# A Capacitive Boosted Buffer Technique for High-Speed Process-Variation-Tolerant Interconnect in UDVS application

Saihua Lin, Yu Wang, Rong Luo, Huazhong Yang EE Dept. of Tsinghua University, Beijing, China, 100084 <a href="mails.tsinghua.edu.cn">linsh@mails.tsinghua.edu.cn</a>, {yu-wang, luorong, yanghz}@tsinghua.edu.cn

# Abstract\*

In this paper, we propose a new capacitive boosted buffer technique that can be used in high speed interconnect for ultra-dynamic voltage scaling (UDVS) application with the process variation effect mitigated. The circuit is simple and fully compatible with digital CMOS technology. Implemented in a standard 0.18 µm CMOS technology, the circuit is shown applicable for both sub-threshold circuit and above threshold circuit without the problem of short current. Simulation results demonstrate the conclusion that the proposed new buffer is more robust to load, process, voltage, and temperature (PVT) variations. When applied to a simple H-tree clock network, the proposed buffer can reduce the skew by 5.5X when compared to that of the traditional buffer.

### 1. Introduction

Power and process variations are two challenges that prevent us from integrating more and more transistors together on a chip and from ensuring them function properly across the wafer. For low power circuit design which is important for portable devices and sensor networks, researchers have proposed many kinds of methods to reduce power, such as the subthreshold circuit techniques [1], MTCMOS techniques [2], multiple supply voltages (MSV) techniques [3], power gating & sleeping transistor techniques [4] and so on. Among these techniques, the sub-threshold circuit design techniques can achieve significant power reduction. However, since the circuit operates in the sub-threshold region where the current is exponentially dependent on the gate-source voltage and the threshold voltage, any small variation in the gate-source voltage and the threshold voltage can cause large drain current variation. As a result, the delay varies greatly and we have to keep enough delay margins when designing sub-threshold circuits.

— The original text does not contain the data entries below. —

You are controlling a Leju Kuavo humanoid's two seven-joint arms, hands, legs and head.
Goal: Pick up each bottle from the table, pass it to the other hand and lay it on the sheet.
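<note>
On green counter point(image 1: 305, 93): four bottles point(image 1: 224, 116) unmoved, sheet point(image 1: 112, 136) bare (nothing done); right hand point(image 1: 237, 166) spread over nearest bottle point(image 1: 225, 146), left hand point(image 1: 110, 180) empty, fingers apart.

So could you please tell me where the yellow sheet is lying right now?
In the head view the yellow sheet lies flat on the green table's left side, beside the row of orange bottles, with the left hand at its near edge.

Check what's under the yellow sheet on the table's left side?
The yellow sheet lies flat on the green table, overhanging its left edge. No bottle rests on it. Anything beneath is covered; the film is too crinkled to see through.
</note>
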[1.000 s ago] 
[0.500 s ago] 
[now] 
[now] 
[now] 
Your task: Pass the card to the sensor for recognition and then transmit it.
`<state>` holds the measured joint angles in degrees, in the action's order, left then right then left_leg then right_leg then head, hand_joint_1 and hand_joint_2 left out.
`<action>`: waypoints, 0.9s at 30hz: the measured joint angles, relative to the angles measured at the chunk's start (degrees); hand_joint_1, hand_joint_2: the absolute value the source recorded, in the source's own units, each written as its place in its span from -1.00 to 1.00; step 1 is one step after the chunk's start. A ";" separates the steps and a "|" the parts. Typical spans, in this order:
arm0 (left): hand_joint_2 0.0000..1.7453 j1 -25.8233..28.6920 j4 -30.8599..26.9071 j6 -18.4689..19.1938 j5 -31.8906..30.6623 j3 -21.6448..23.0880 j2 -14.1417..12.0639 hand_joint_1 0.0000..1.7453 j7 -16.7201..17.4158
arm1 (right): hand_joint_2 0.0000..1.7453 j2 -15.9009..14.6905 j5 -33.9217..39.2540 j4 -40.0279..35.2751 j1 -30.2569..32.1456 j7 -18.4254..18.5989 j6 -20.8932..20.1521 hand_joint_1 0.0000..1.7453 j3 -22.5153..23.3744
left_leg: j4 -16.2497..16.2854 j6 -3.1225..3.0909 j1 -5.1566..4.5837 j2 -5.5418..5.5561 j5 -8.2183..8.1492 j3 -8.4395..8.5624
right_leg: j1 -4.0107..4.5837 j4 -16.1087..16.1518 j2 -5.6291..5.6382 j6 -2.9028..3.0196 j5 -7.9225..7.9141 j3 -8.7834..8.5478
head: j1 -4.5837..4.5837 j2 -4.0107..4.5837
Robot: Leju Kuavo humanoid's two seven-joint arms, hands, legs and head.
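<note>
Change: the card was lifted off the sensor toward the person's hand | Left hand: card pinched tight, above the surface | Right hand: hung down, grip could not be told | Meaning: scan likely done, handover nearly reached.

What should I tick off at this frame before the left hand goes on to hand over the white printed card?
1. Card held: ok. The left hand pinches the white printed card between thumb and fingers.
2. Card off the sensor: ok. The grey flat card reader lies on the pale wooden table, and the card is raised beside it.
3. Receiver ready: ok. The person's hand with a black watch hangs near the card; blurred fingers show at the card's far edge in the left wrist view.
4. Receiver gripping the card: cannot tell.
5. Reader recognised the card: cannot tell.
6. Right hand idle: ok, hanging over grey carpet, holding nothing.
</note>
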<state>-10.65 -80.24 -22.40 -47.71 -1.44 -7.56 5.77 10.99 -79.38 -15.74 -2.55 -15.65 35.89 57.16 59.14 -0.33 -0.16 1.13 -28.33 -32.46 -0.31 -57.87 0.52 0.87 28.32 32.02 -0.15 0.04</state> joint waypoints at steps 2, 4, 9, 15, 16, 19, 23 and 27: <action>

Previously, there have been several methods to cope with the process variation problems, including the transistor sizing techniques [5], substrate biasing techniques [6], boosting techniques [7] and so on. For

interconnect design, the boosting technique proposed in [7] can effectively mitigate the process variation problems in sub-threshold interconnect. However, the circuit proposed in [7] is not applicable for above threshold circuit design and therefore is not suitable for ultra-dynamic voltage scaling (UDVS) applications. As the supply voltage increases, the short current increases so fast that the performance gains in delay and variation tolerance are compromised by the increase of power [7].

Recently, the authors in [8] proposed self-timed regenerators (STR) for high-speed and low-power interconnect. However 28 transistors are used in a STR and it self can not reduce power. The reason why power is reduced is simply because less STR are used than traditional buffer when two paths have the same delay. Furthermore, MTCMOS techniques are used which will increase the design cost.

In this paper, we propose a capacitive boosted buffer technique for high speed interconnect design with the tolerance to load variation and PVT variations. It is compatible with digital CMOS technology and can be operated in both sub-threshold region and above threshold region without the problems of short current. As a result, it is suitable for UDVS applications [1]. Simulation results show that when applied to an H-tree clock distribution network, the skew of the new buffer network is reduced by 5.5X compared to the traditional buffer network.

The rest of the paper is organized as follows. Section 2 describes the proposed new buffer circuit. Section 3 gives the verification results. Finally in Section 4, we make a conclusion of this paper.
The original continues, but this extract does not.